As of Friday, July 31, Portuguese authorities have recorded over 50,868 confirmed cases of the virus, and 1727 associated fatalities. Further spread of the virus is expected in the near term.


The first case of COVID-19 was reported on December 31 and the source of the outbreak has been linked to a wet market in Wuhan (Hubei province, China). Since then, human-to-human transmission of the virus has been confirmed.

Cases of the virus have been confirmed in numerous countries and territories worldwide. On March 11, the World Health Organization (WHO) declared the global outbreak a pandemic. Virus-screening and quarantining measures are being implemented at airports worldwide, as well as extensive travel restrictions.

The most common symptoms of COVID-19 are fever, dry cough, and tiredness. Some patients may experience other symptoms such as body pains, nasal congestion, headache, conjunctivitis, sore throat, diarrhea, loss of taste or smell or a rash on skin or discoloration of fingers or toes. These symptoms (in most cases mild) appear gradually. Generally, most patients (around 80 percent) recover from the disease without being hospitalized.


Measures adopted by local authorities evolve quickly and are usually effective immediately. Depending on the evolution of the outbreak in other countries, authorities are likely to modify, at very short notice, the list of countries whose travelers are subject to border control measures or entry restrictions upon their arrival to the territory in question. It is advised to postpone nonessential travel due to the risk that travelers may be refused entry or be subject to quarantine upon their arrival or during their stay.
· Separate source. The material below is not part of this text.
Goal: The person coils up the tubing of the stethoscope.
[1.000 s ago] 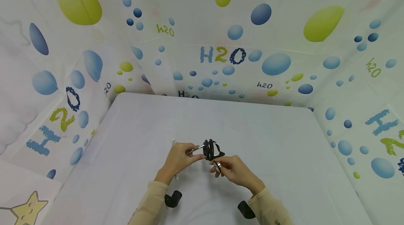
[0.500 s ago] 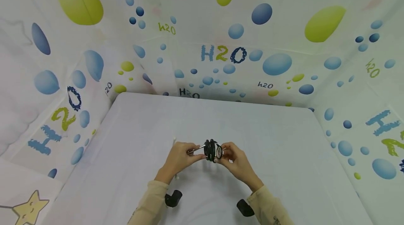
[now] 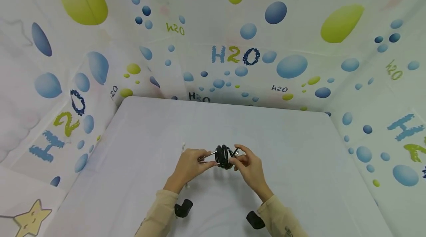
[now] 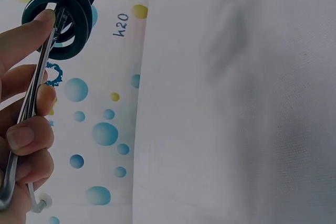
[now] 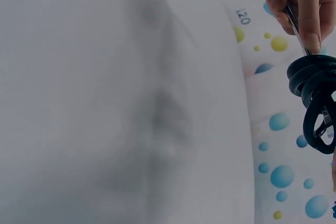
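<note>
Between both hands, above the table, is a stethoscope, its black tubing (image 3: 222, 156) wound in several loops around its metal ear tubes (image 4: 39, 82). My left hand (image 3: 190, 165) grips the ear tubes left of the coil, thumb and fingers around the metal. A pale ear tip (image 4: 44, 200) sticks out below that hand in the left wrist view. At the coil's right end, my right hand (image 3: 250, 166) pinches the tubing end by the silvery chest piece (image 3: 236, 152), partly covered by fingers. In the right wrist view, a tubing loop (image 5: 315, 124) hangs off the coil.
A white-covered table (image 3: 159, 126) spreads beneath the hands. Behind and beside it hang white sheets (image 3: 199, 11) printed with blue and green drops. Black devices sit at the wrists, one by the left sleeve (image 3: 158, 211) and another by the right sleeve (image 3: 283, 216).
My right hand has risen from below the coil to its right end, bringing the chest piece there. The disc's face, visible half a second ago, has turned away. My left hand stays put.
</note>
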A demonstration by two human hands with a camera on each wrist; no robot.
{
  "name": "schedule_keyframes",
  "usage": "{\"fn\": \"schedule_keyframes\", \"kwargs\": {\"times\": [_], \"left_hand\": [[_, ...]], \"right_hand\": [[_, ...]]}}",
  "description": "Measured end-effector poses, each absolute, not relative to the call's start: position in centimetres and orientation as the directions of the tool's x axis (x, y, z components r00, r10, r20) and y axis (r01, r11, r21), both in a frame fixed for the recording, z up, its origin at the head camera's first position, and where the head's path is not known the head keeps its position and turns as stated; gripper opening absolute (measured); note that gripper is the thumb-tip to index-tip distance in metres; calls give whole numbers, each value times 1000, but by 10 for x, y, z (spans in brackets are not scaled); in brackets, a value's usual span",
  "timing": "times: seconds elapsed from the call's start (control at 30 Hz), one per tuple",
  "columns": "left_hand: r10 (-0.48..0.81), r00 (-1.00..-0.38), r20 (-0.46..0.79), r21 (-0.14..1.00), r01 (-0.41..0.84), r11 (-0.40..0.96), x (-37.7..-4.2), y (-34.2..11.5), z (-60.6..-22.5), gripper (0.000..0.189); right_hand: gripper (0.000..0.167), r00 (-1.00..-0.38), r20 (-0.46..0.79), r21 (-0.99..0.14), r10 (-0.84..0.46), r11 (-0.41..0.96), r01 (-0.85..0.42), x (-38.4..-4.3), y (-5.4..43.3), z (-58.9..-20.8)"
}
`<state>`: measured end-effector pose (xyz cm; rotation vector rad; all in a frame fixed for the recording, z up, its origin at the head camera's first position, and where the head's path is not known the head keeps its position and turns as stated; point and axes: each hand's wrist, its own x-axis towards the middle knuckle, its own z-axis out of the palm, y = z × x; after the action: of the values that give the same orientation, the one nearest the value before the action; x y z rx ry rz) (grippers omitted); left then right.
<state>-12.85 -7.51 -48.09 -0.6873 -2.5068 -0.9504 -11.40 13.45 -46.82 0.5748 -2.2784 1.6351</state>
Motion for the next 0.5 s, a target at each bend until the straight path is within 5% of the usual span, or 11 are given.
{"fn": "schedule_keyframes", "kwargs": {"times": [0.17,0.5], "left_hand": [[346,-775,529,461,605,649,-130,-73,-481,33],[369,-758,537,426,622,657,-133,-75,-479,33]], "right_hand": [[27,-945,311,-870,-103,368,-327,-125,137,-476],[32,-953,289,-823,-87,486,-294,-133,138,-477]]}}
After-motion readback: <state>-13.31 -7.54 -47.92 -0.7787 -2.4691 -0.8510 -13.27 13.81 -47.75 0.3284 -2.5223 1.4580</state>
To reduce the risk of COVID-19 transmission, travelers are advised to abide by the following measures:

  • Frequently clean hands by applying an alcohol-based hand rub or washing with soap and water.
  • When coughing and sneezing, cover mouth and nose with a flexed elbow or tissue; if used, throw the tissue away immediately and wash hands.
  • If experiencing a fever, cough, difficulty breathing, or any other symptoms suggestive of respiratory illness, including pneumonia, call emergency services before going to the doctor or hospital to prevent the potential spread of the disease.